Whenever a line in the data below includes the string "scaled", copy it out.

§ §

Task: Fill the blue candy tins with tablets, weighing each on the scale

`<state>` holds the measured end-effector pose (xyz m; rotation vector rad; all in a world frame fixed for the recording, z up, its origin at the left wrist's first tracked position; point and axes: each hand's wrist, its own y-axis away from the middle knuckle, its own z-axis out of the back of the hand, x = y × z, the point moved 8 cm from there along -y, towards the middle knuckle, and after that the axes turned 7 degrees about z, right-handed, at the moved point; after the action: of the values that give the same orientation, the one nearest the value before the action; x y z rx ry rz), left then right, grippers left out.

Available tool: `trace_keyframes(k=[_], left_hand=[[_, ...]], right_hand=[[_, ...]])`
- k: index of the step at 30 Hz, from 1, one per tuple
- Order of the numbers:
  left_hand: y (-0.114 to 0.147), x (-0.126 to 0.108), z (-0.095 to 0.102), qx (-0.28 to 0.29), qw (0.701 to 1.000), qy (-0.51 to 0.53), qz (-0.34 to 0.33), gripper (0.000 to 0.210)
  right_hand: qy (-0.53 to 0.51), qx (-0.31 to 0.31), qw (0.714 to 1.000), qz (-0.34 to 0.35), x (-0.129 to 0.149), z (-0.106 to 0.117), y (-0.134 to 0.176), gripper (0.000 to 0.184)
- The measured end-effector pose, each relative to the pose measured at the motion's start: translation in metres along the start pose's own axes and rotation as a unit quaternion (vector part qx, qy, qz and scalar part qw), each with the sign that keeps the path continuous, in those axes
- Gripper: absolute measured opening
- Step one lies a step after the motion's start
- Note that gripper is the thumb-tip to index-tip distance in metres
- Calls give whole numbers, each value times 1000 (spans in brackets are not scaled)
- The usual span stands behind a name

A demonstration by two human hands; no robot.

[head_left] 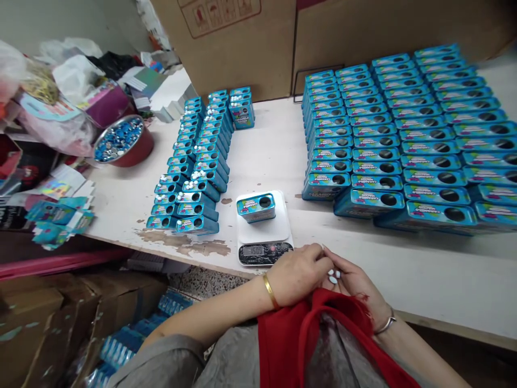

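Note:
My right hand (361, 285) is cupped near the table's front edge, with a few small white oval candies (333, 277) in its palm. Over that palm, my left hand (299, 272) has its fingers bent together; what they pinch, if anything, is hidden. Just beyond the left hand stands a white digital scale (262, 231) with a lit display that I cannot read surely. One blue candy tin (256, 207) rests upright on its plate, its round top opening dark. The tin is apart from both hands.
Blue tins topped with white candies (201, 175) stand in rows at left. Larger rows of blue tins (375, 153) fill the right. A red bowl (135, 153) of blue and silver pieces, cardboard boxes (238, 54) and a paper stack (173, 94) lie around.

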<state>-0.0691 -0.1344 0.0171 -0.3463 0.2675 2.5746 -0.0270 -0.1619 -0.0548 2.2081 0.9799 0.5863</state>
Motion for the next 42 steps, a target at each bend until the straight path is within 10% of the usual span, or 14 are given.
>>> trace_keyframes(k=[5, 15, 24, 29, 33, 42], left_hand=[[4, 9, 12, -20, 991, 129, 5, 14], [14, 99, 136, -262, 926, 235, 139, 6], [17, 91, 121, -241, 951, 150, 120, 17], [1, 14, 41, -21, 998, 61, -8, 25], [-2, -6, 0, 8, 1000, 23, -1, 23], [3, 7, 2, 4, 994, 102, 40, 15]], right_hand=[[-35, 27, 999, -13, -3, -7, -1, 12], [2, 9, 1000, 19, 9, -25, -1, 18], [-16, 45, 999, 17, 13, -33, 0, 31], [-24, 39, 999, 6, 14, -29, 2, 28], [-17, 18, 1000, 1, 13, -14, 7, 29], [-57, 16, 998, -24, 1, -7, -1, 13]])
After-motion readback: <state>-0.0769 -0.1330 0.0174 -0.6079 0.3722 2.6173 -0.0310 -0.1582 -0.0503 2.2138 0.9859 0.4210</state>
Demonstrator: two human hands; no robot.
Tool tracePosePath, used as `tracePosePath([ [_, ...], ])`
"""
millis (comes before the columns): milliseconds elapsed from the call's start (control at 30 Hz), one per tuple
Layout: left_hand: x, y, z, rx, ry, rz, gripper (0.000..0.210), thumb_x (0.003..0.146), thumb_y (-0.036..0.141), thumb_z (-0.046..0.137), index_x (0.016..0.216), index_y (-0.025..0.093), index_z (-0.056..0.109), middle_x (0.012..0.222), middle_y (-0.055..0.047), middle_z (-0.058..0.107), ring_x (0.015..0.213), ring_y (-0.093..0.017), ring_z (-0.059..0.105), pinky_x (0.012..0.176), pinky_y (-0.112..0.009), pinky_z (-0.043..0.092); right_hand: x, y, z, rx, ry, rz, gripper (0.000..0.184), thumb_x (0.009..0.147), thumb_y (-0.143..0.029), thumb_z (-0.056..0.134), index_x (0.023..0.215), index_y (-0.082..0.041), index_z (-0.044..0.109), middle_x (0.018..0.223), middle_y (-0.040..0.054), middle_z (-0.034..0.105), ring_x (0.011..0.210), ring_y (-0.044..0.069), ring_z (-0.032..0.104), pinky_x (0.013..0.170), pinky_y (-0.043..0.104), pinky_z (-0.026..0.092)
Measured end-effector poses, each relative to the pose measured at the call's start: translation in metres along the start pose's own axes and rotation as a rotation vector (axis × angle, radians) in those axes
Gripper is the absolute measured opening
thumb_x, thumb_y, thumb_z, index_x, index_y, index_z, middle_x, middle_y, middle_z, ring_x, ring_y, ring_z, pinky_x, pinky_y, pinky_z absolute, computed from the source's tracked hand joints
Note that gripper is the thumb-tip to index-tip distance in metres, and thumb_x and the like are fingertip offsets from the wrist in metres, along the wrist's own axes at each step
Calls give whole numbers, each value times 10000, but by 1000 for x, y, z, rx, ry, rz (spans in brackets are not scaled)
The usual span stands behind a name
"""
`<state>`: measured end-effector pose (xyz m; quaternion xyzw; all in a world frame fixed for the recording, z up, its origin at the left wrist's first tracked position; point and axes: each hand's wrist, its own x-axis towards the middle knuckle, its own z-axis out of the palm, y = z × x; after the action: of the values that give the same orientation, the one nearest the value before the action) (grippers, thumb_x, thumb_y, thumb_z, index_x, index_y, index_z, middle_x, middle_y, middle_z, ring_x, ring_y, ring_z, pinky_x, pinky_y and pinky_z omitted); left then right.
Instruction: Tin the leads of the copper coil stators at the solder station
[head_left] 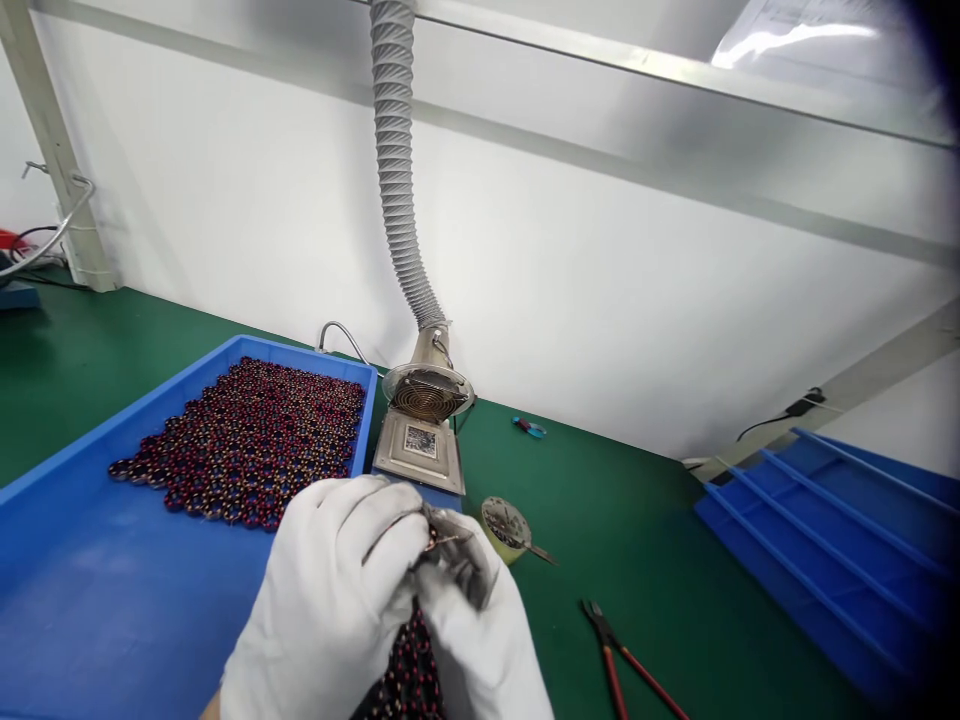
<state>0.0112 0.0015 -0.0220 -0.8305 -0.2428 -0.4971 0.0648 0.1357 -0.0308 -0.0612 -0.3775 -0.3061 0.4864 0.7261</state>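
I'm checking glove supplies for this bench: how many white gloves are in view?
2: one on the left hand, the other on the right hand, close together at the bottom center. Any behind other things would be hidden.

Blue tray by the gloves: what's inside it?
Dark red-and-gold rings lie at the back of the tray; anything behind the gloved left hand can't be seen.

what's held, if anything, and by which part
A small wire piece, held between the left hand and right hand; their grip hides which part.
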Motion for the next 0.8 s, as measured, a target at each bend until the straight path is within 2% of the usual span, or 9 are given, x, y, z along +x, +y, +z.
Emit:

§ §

**Solution for this problem**
- Calls give whole numbers, each value times 1000 (spans in brackets are not scaled)
Calls give whole numbers, each value times 10000, but by 1000 for x, y, z, rx, ry, rz (spans in brackets are not scaled)

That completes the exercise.